2. The State Supreme Court’s judgment is not supported by adequate and independent state grounds. Marsh maintains that the judgment was based on state law, the State Supreme Court having previously reviewed the statute in State v. Kleypas. However, Kleypas itself rested on federal law. In this case, the State Supreme Court chastised the Kleypas court for avoiding the constitutional issue, squarely found §21–4624(e) unconstitutional on its face, and overruled Kleypas in relevant part. Pp. 4–5.

3. Kansas’ capital sentencing statute is constitutional. Pp. 5–19..

(a) Walton v. Arizona, 497 U. S. 639, requires approval of the Kansas statute. There, the Court held that a state death penalty statute may give the defendant the burden to prove that mitigating circumstances outweigh aggravating circumstances. A fortiori, Kansas’ death penalty statute, consistent with the Constitution, may direct imposition of the death penalty when the State has proved beyond a reasonable doubt that mitigators do not outweigh aggravators, including where the two are in equipoise. Pp. 5–9..

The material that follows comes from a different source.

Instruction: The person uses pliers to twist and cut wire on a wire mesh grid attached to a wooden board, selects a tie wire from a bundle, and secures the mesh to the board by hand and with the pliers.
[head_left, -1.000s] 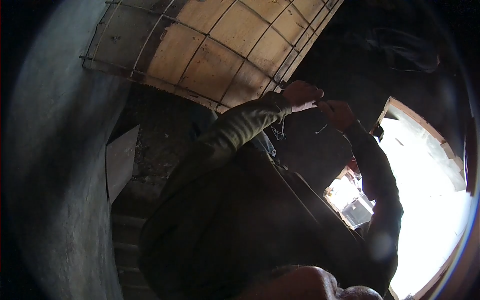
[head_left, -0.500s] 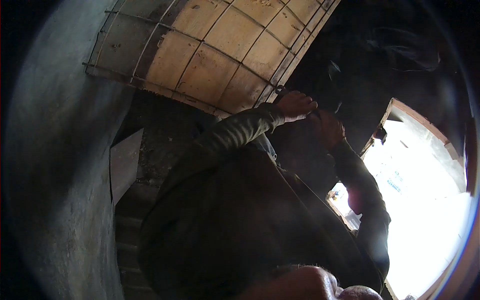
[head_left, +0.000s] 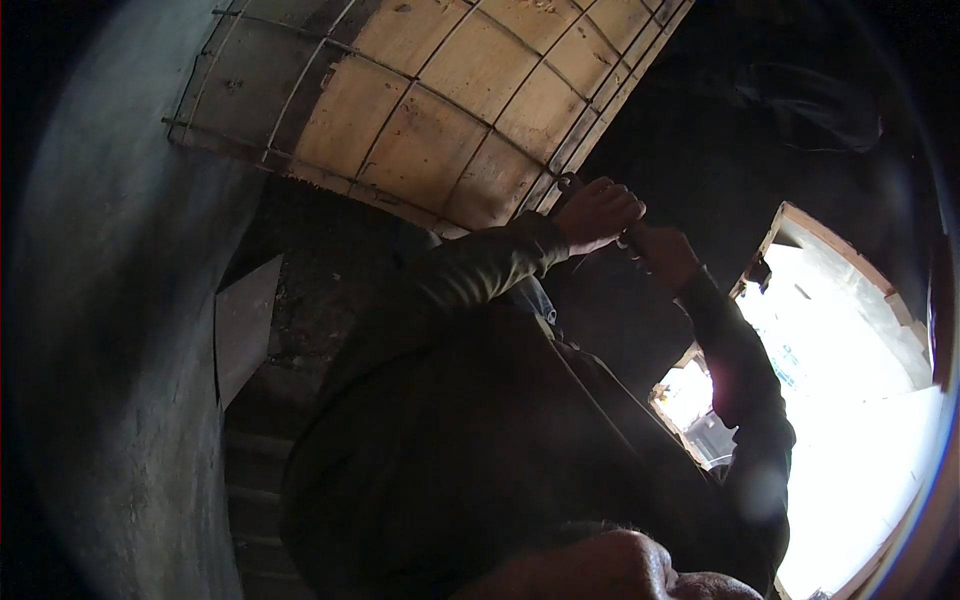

(b) Even if, as Marsh contends, Walton does not directly control here, general principles in this Court’s death penalty jurisprudence lead to the same conclusion. So long as a state system satisfies the requirements of Furman v. Georgia, 408 U. S. 238, and Gregg v. Georgia, 428 U. S. 153—that a system must rationally narrow the class of death-eligible defendants and must permit a jury to render a reasonable, individualized sentencing determination—a State has a range of discretion in imposing the death penalty, including the manner in which aggravating and mitigating circumstances are weighed. The use of mitigation evidence is a product of the individual-sentencing requirement. Defendants have the right to present sentencers with information relevant to the sentencing decision and sentencers are obliged to consider that information in determining the appropriate sentence. The thrust of this Court’s mitigation jurisprudence ends here, for the Court has never held that the Constitution requires a specific method for balancing aggravating and mitigating factors. Pp. 9–11..

(c) Kansas’ death penalty statute satisfies the constitutional mandates of Furman and its progeny because it rationally narrows the class of death-eligible defendants and permits a jury to consider any mitigating evidence relevant to its sentencing determination. The State’s weighing equation merely channels a jury’s discretion by providing criteria by which the jury may determine whether life or death is appropriate. Its system provides the kind of guided discretion sanctioned in, e.g., Walton, supra. Contrary to Marsh’s argument, §21–4624(e) does not create a general presumption in favor of the death penalty. A life sentence must be imposed if the State fails to demonstrate the existence of an aggravating circumstance beyond a reasonable doubt, if the State cannot prove beyond a reasonable doubt that aggravating circumstances are not outweighed by mitigating circumstances, or if the jury is unable to reach a unanimous decision in any respect. Marsh’s contentions that an equipoise determination reflects juror confusion or inability to decide between life and death or that the jury may use equipoise as a loophole to shirk its constitutional duty to render a reasoned, moral sentencing decision rest on an implausible characterization of the Kansas statute—that a jury’s determination that aggravators and mitigators are in equipoise is not a decision, much less a decision for death. Weighing is not an end, but a means to reaching a decision. Kansas’ instructions clearly inform the jury that a determination that the evidence is in equipoise is a decision for death. Pp. 11–16.

278 Kan. 520, 102 P. 3d 445, reversed and remanded.

Thomas, J., delivered the opinion of the Court, in which Roberts, C.J., and Scalia, Kennedy, and Alito, JJ., joined. Scalia, J., filed a concurring opinion. Stevens, J., filed a dissenting opinion. Souter, J., filed a dissenting opinion, in which Stevens, Ginsburg, and Breyer, JJ., joined.